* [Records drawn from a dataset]
_ _ _ _

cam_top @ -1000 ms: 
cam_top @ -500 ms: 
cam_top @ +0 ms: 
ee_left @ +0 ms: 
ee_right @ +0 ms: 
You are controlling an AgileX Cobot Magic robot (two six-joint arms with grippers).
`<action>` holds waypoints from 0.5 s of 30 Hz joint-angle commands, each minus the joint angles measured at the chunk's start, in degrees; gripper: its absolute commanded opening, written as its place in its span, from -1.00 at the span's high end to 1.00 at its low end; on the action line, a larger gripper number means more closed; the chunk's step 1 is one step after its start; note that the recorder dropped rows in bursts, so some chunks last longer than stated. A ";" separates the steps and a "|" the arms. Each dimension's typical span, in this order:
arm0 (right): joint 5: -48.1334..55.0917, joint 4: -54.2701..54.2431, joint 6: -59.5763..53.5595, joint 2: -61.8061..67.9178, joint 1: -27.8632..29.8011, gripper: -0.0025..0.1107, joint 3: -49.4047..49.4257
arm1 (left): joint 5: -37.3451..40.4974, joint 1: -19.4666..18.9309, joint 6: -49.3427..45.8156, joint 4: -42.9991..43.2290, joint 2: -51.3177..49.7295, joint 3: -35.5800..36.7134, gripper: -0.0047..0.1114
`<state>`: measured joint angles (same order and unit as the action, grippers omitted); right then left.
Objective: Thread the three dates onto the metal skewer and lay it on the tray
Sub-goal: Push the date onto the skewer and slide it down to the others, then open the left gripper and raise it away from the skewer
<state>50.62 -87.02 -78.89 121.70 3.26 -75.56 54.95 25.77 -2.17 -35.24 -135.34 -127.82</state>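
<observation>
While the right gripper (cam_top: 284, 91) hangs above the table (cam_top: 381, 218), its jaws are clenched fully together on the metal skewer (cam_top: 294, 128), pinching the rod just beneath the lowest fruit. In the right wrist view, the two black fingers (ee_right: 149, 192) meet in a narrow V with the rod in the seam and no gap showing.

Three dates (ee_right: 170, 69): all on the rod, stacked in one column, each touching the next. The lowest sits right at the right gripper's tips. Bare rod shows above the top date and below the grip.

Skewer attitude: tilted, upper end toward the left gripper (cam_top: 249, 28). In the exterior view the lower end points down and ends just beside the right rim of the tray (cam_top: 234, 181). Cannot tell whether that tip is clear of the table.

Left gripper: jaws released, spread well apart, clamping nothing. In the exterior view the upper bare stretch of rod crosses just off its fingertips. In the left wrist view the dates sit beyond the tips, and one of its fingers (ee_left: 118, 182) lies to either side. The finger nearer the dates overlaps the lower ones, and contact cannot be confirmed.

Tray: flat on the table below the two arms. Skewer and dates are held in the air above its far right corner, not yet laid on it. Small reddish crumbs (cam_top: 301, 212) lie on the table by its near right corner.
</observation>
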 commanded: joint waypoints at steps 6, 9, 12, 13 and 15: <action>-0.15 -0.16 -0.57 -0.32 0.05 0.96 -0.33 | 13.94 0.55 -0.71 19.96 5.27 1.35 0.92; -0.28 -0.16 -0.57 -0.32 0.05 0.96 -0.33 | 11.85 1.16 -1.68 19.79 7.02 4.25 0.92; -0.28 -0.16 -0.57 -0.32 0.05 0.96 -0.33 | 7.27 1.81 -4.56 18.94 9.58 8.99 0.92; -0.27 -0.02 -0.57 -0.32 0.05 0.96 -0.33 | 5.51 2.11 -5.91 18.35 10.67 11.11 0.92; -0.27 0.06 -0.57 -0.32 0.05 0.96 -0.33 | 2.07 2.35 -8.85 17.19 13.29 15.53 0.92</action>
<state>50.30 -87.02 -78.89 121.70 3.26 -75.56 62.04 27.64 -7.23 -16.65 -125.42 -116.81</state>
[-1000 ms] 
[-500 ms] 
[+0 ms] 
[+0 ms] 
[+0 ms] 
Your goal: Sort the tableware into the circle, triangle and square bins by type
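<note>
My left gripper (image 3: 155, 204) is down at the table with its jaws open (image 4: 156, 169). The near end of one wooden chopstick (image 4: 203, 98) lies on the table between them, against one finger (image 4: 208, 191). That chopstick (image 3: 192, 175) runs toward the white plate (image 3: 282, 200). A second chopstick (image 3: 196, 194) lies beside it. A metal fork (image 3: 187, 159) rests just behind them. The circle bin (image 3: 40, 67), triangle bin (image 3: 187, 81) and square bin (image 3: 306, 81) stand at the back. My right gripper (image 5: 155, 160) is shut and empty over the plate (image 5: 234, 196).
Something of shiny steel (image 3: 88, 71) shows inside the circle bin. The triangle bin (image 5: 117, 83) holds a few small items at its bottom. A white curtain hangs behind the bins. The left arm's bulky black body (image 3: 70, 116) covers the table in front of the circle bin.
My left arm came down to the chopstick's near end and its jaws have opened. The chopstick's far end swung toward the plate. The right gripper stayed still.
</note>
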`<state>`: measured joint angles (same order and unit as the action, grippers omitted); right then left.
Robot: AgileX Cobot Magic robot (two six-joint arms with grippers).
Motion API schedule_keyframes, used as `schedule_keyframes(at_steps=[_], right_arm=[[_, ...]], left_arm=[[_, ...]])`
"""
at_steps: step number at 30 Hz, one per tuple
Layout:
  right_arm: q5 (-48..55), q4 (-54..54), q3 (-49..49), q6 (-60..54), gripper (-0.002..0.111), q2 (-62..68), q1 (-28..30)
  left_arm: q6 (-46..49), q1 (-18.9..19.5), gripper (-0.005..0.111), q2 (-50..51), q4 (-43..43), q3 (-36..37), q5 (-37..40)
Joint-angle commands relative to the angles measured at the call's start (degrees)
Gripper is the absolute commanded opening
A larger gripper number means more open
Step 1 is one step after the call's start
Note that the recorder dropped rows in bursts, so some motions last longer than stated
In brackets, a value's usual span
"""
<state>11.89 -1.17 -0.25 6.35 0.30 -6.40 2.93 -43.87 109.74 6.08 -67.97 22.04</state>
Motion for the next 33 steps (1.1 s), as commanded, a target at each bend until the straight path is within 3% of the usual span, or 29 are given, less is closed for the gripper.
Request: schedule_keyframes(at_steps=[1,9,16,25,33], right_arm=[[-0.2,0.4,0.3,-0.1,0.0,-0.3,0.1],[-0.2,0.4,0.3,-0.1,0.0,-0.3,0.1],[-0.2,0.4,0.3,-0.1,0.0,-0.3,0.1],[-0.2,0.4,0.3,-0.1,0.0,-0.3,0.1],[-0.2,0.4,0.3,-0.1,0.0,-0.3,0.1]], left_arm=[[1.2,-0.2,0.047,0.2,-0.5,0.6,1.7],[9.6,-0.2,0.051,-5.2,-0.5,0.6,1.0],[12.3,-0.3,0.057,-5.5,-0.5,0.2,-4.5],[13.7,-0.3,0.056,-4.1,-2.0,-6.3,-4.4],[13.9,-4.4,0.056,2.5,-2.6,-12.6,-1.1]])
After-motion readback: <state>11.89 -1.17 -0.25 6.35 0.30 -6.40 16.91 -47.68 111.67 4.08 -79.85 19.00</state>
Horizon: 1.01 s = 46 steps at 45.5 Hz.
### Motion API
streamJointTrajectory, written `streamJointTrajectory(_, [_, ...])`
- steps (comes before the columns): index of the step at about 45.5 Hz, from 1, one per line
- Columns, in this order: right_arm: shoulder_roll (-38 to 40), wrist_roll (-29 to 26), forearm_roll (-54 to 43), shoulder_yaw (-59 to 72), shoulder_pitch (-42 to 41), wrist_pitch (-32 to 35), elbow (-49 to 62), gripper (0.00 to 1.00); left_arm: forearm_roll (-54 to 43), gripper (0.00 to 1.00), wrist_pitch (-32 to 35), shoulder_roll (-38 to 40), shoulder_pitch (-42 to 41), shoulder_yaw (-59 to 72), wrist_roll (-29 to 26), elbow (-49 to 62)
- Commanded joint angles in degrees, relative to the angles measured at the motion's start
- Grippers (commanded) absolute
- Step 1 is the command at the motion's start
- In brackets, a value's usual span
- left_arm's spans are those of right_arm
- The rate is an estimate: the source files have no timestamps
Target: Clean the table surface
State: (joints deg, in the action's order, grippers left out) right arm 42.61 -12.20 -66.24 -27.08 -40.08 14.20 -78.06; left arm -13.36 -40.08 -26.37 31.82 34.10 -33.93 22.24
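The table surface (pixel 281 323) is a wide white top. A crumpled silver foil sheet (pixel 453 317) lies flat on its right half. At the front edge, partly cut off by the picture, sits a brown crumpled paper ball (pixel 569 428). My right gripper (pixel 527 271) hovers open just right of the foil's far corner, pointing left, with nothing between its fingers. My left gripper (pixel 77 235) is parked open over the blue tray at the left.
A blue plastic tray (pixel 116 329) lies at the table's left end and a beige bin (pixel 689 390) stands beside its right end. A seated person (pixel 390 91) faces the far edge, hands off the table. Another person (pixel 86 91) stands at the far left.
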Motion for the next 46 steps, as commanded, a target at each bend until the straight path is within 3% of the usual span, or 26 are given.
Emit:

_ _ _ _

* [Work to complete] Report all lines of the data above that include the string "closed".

* [Written answer]
`<action>` holds waypoints from 0.5 s of 30 Hz joint-angle commands, each minus the joint angles measured at the chunk's start, in degrees; gripper: its absolute commanded opening, written as its place in its span, from -1.00 at the span's high end to 1.00 at its low end; on the action line, a larger gripper number means more closed; the chunk's step 1 is one step after its start; note that the recorder dropped rows in bursts, so some chunks last longer than stated. A ";" separates the steps and a "|" the arms. Each dimension's typical span, in this order:
Motion for the next 33 steps (1.1 s), as commanded, a target at each bend until the straight path is within 3% of the usual span, or 29 are given, less is closed for the gripper.

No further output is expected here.